Conduct yourself as you would at any other place where people come together in person to discuss their hobby. If you wouldn't say something to somebody in person, then you probably should not be writing it here.

This should be obvious but, just in case: profanity, threats, slurs against any group (sexual, racial, gender, etc.) will not be tolerated.


Stay close to the original topic being discussed
  • If you are starting a new thread choose a reasonable sub-forum to start your thread. (If you choose incorrectly don't worry, we can fix that.)
  • If you are responding to a thread, stay on topic - the original poster was trying to achieve something. You can always start a new thread instead of potentially "hijacking" an existing thread.

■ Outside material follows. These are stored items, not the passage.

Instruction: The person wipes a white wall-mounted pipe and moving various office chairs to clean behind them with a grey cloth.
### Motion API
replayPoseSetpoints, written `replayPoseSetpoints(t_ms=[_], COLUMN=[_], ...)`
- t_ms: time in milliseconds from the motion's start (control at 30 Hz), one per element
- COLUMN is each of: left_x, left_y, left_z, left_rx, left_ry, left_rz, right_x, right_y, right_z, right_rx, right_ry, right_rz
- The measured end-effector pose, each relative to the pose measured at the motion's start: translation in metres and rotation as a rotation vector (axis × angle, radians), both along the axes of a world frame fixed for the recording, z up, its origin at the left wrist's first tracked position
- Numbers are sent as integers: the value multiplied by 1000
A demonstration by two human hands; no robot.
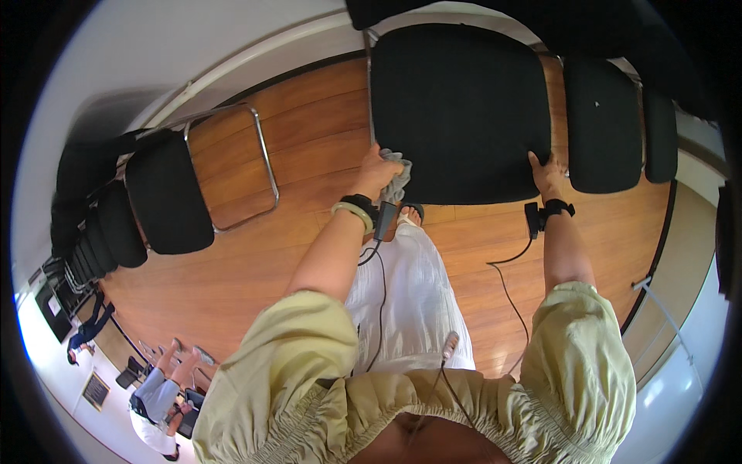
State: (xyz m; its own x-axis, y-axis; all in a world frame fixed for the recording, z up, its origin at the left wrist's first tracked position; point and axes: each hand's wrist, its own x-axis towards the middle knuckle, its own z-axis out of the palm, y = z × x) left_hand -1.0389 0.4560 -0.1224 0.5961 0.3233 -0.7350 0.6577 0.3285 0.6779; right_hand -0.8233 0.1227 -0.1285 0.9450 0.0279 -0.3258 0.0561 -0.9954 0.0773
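Note:
A black padded chair [461,110] with a chromed tube frame stands right in front of me. My left hand [377,173] is closed around a crumpled grey cloth [397,174] at the seat's near left corner. At the near right corner, my right hand [548,173] grips the edge of the seat, its thumb lying on top and its other fingers partly hidden along the side. Each wrist wears a black strapped device with a cable, and a pale bangle [355,213] circles my left forearm.
Two more black chairs [603,127] stand close on the right. On the left, past a stretch of wooden floor [313,127], a row of black chairs [168,194] runs along the wall. A metal stand [666,313] is at right. Two people [159,400] are at lower left.

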Motion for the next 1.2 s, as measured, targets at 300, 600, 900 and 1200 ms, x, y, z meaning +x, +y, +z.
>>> replayPoseSetpoints(t_ms=[300,600,900,1200], left_x=[-67,-261,-521,-641], left_y=[-5,91,303,384], left_z=[21,23,43,53], left_rx=[-63,-347,-204,-216], left_ry=[10,-116,9,-139], left_rz=[-105,31,498,1025], right_x=[-66,-308,-463,-471], right_y=[92,284,575,664], right_z=[33,11,-53,-60], right_rx=[-61,517,1070,1031], right_ry=[-295,-186,685,749], right_rz=[-23,346,-9,-139])
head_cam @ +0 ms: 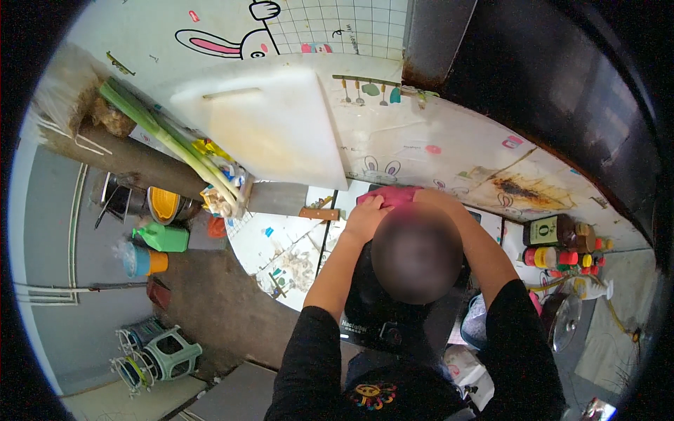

Contribute something meaningful

To put things in engineering terms, we value a high signal to noise ratio. Coming here should not be a waste of time.
  • This is not a chat room. If you are taking less than 30 seconds to make a post then you are probably doing something wrong. A post should be on topic, clear, and contribute something meaningful to the discussion. If people read your posts and feel that their time as been wasted, they will stop reading your posts. Worse yet, they will stop visiting and we'll lose their experience and contributions.
  • Do not bump threads.
  • Do not "necro-post" unless you are following up to a specific person on a specific thread. And even then, that person may have moved on. Just start a new thread for your related topic.
  • Use the Private Message system for posts that are targeted at a specific person.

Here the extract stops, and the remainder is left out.